What is needed
Using the listing below, output only the lines from the one that contains "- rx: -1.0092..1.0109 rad" through the one that contains "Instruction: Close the", inclusive, exactly as given and without images.

Given records

▼

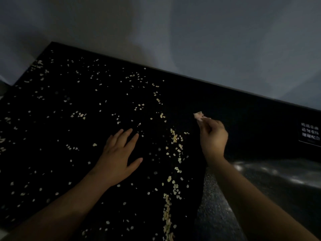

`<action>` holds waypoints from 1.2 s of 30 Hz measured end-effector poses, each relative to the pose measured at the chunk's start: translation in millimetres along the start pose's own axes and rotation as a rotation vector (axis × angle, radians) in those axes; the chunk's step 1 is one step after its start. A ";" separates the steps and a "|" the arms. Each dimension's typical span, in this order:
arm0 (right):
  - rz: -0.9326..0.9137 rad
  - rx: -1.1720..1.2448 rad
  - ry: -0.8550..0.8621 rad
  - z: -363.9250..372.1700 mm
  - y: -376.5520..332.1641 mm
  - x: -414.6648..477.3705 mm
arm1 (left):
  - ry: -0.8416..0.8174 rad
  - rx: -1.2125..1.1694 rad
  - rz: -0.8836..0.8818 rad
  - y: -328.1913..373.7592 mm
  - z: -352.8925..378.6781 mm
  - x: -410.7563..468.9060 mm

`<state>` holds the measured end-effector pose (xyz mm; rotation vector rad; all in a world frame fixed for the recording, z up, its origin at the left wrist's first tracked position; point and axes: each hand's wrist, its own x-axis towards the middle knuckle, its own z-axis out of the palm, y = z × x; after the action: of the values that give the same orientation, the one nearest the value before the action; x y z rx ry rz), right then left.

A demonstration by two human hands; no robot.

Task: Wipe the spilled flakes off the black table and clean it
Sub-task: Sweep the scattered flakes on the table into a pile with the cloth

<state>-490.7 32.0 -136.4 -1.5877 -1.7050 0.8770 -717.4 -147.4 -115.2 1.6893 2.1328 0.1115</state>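
Pale flakes [174, 139] lie scattered over most of the black table [73, 133], thickest in a band running from the middle down to the near edge. My left hand [119, 157] rests flat on the tabletop with its fingers spread and straight. To the right, my right hand [212, 138] is raised a little above the table's right part and pinches a small crumpled light-coloured wad [198, 116], which looks like tissue or cloth, between its fingertips.
A grey wall [191, 32] runs along the table's far edge. A dark sign with white characters [310, 133] sits at the far right. A speckled grey floor [260, 188] shows past the table's right edge. The scene is dim.
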 end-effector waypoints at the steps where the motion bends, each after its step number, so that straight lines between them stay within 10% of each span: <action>1: -0.043 -0.030 0.000 5.7 -0.3 -7.0 | -0.017 0.022 -0.026 -2.8 2.2 -1.6; 9: -0.047 0.239 -0.358 19.4 -35.3 -51.4 | -0.043 0.059 -0.076 -9.9 13.1 -4.5; 19: 0.053 0.056 -0.039 -15.1 6.0 -37.1 | -0.075 0.065 -0.024 -16.1 8.8 -3.5; 28: -0.012 0.153 -0.447 -2.7 -16.9 -123.0 | -0.116 0.090 0.021 -20.0 1.3 -2.2; 36: 0.071 0.201 -0.115 -23.6 -8.6 -79.5 | -0.088 -0.082 0.064 -11.9 -6.6 -24.7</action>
<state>-471.0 -46.7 -116.9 -1.4946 -1.5897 1.1576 -726.4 -172.6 -106.2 1.6839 1.9844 0.1384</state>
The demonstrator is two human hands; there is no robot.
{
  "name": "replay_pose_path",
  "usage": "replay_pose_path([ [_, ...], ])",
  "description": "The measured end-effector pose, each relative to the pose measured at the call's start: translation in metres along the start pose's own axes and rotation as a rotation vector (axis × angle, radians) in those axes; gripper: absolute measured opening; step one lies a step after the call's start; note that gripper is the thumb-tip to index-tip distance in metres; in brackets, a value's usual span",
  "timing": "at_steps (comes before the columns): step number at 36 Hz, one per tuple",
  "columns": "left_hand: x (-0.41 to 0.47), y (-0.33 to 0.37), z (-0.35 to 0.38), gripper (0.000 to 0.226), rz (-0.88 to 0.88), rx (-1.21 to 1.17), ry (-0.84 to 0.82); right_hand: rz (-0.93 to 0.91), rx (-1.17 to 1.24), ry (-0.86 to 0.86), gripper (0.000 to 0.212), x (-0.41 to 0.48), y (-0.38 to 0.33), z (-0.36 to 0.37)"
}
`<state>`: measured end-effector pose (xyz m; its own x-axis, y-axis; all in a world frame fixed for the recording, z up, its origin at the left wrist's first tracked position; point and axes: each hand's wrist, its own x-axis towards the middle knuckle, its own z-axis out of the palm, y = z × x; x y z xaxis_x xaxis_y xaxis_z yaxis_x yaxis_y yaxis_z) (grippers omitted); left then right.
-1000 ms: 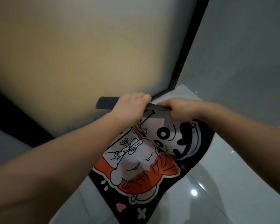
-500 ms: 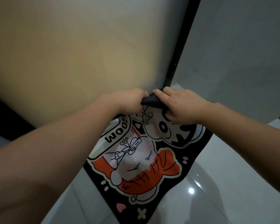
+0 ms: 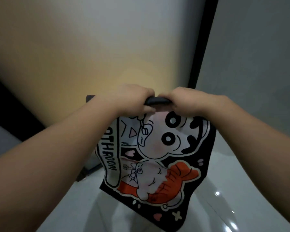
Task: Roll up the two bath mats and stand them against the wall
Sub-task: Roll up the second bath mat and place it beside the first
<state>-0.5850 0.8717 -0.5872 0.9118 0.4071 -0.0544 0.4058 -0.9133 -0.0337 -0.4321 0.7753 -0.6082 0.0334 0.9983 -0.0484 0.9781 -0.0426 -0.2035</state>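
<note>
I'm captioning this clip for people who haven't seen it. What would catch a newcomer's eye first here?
The bath mat at centre: black, with bright cartoon figures, an orange fish tail and the word BATHROOM, hanging down over the glossy white floor. Next, the left hand and right hand, close together at its top edge, gripping a small dark roll. Behind them glows a yellowish frosted panel.

One bath mat (image 3: 157, 158) in view, black-edged with cartoon print, though the task names two. Two bare hands, left hand (image 3: 132, 99) and right hand (image 3: 187, 101), each closed on the mat's rolled top edge, plus two forearms. One frosted panel (image 3: 90, 47), one dark vertical frame strip (image 3: 203, 41), one grey wall (image 3: 258, 56) and one glossy white floor (image 3: 241, 190); on the print, two cartoon figures and the single word BATHROOM, partly covered.
</note>
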Motion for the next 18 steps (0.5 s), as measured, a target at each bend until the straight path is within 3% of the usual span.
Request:
replay_pose_path([
  [3, -0.019, -0.006, -0.001, 0.029, -0.110, -0.111, -0.080, -0.061, -0.153, 0.104, 0.039, -0.004, -0.008, 0.012],
  [6, -0.032, -0.007, 0.013, 0.026, -0.207, -0.196, -0.149, -0.134, -0.232, 0.131, 0.042, -0.010, -0.014, 0.027],
  [11, -0.032, 0.007, 0.058, 0.020, -0.232, -0.089, 0.088, -0.167, -0.461, 0.146, 0.049, -0.015, -0.008, 0.049],
  [14, -0.031, 0.016, 0.081, 0.020, -0.190, 0.022, 0.256, -0.116, -0.352, 0.076, 0.053, -0.023, -0.003, 0.046],
  [18, -0.029, 0.024, 0.100, 0.021, -0.087, 0.074, 0.312, 0.022, -0.076, -0.123, 0.025, -0.022, -0.003, 0.039],
])
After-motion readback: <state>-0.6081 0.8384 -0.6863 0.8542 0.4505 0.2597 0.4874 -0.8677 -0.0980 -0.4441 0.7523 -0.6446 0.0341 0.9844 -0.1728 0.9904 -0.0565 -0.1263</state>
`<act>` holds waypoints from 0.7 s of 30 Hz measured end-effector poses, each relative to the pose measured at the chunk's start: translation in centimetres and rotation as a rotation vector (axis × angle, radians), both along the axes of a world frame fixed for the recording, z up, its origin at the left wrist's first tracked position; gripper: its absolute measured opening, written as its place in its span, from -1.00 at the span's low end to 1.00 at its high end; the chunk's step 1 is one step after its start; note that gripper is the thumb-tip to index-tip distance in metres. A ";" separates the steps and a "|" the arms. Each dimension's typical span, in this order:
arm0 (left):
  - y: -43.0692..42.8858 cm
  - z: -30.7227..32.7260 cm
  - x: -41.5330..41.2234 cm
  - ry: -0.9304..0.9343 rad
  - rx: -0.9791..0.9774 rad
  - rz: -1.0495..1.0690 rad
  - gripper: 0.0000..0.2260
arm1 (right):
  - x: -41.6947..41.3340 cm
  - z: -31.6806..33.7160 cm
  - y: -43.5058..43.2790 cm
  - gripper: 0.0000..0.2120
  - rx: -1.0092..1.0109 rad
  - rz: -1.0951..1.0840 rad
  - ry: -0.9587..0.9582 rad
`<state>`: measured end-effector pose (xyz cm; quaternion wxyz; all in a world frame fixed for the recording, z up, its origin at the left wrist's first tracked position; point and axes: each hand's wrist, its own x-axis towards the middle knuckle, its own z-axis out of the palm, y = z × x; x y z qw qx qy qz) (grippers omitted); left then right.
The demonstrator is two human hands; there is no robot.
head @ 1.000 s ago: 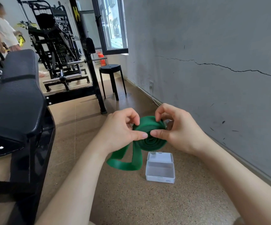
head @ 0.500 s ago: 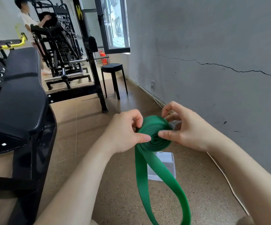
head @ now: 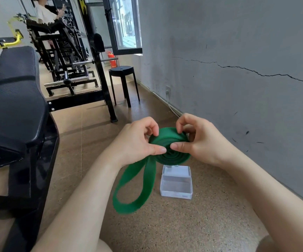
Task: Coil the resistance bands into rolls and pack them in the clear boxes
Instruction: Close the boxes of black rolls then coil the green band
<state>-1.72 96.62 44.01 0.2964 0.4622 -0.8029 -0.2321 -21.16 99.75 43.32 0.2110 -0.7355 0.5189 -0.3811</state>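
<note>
A green resistance band (head: 167, 153) is partly wound into a flat coil held in the air in front of me. My left hand (head: 136, 142) pinches the coil's left side, thumb on its face. My right hand (head: 199, 140) pinches the right side, thumb on the face and fingers curled over the top edge. The loose tail hangs down to the left as a loop (head: 134, 188). Below the coil, a clear plastic box (head: 176, 182) with its lid down sits on the brown floor.
A black padded bench (head: 14, 99) stands at my left. A black stool (head: 122, 82) and a weight rack (head: 70, 70) stand further back, with a person at a machine (head: 45, 13) behind. A grey cracked wall (head: 238, 70) runs along the right.
The hanging tail has grown shorter and swung up to the left as more band went onto the coil. Both hands keep their pinch, shifted slightly. The person in the background has moved.
</note>
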 end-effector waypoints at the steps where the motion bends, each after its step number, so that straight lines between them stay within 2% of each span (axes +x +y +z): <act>1: -0.1 0.0 0.1 -0.001 0.006 0.007 -0.66 | 0.0 0.0 0.0 -0.64 0.013 0.013 -0.054; 6: -0.2 0.1 0.5 0.021 0.058 0.006 -0.63 | 0.2 0.2 0.2 -0.70 0.053 0.101 -0.272; 10: 0.1 0.4 0.6 -0.054 0.031 0.014 -0.61 | 0.4 0.2 0.3 -0.71 0.081 0.102 -0.304; 11: 0.2 0.5 0.5 -0.072 0.002 0.029 -0.60 | 0.3 0.3 0.3 -0.69 0.049 0.081 -0.228; 14: 0.7 0.6 0.0 -0.173 -0.086 0.046 -0.60 | 0.1 0.6 0.6 -0.62 -0.069 -0.003 0.197; 16: 1.0 0.5 -0.5 -0.279 -0.148 0.021 -0.62 | 1.0 0.5 0.8 -0.58 -0.067 0.017 0.382; 19: 1.0 0.3 -0.6 -0.322 -0.163 0.017 -0.63 | 1.8 -0.2 0.4 -0.57 -0.056 0.017 0.402; 21: 0.8 0.1 -0.4 -0.204 -0.104 0.018 -0.64 | 1.4 -0.3 0.1 -0.59 -0.071 -0.003 0.333</act>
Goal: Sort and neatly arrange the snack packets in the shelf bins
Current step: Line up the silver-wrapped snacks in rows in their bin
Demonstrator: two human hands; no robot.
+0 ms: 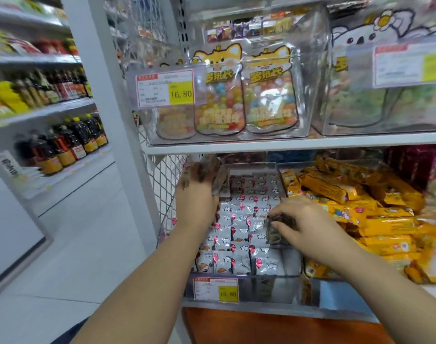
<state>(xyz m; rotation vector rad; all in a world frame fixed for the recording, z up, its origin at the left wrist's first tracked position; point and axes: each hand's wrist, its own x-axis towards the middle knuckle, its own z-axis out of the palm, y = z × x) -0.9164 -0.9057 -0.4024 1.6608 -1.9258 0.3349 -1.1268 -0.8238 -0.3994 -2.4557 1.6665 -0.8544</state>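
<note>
Far left of frame: sauce bottles (63, 145) on side shelves, not in scope. Your left hand (196, 202) is raised at the upper-left corner of the clear bin (251, 167), lower centre of frame, fingers curled round a small bunch of dark packets (208, 170). The bin holds white packets (239, 232) standing in fairly tidy rows across its left and middle, so that part looks mostly done. Your right hand (308, 224) is low at the bin's right side, pinching a lone dark packet (277, 225) out from among the white ones. My read: you're mid-way through pulling strays. There's a gap down the bin's right side to close up. Right of that, yellow packets (361, 212) lie heaped at all angles in the next bin, which looks untouched. Hard to make out: the left fingers and their load are motion-blurred, so the count is unknown. The bin's back is shadowed under the shelf, and the far right edge is smeared and cut off.
</note>
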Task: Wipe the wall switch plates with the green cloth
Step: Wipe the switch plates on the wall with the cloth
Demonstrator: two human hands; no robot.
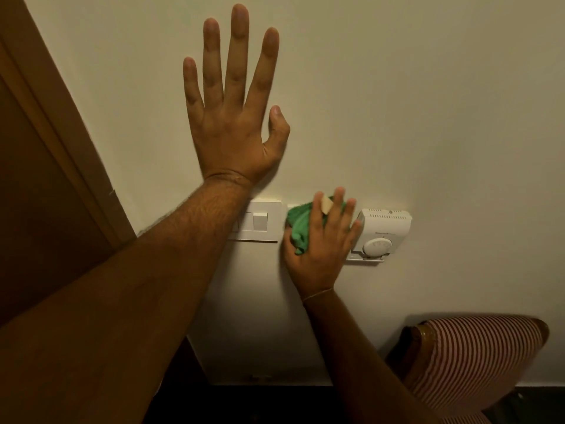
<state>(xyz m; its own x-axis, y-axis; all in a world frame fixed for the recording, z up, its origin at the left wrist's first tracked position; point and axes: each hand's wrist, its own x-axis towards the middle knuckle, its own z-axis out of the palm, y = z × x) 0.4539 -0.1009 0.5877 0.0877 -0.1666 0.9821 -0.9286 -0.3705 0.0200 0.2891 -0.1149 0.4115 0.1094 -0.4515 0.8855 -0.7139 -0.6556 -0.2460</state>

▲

Task solution
  - rx: -1.0092..1.0109 rad
  - rz: -1.0951..1.0840 rad
  - ry: -0.9587..0.9582 rad
`<state>`: measured end-effector pose (xyz cm; quaternion wxyz; all in a world frame fixed for the recording, z up, its origin at the left wrist's first tracked position; point and axes: each hand's wrist, its own x-axis towards the middle knuckle, its own z-axis out of the palm, y = z × x; x y z qw qx qy qz) (grippers omitted); left then right.
The demonstrator is two human hands; there is no robot.
head @ 1.000 s ago: 
head @ 0.500 s ago: 
head @ now: 
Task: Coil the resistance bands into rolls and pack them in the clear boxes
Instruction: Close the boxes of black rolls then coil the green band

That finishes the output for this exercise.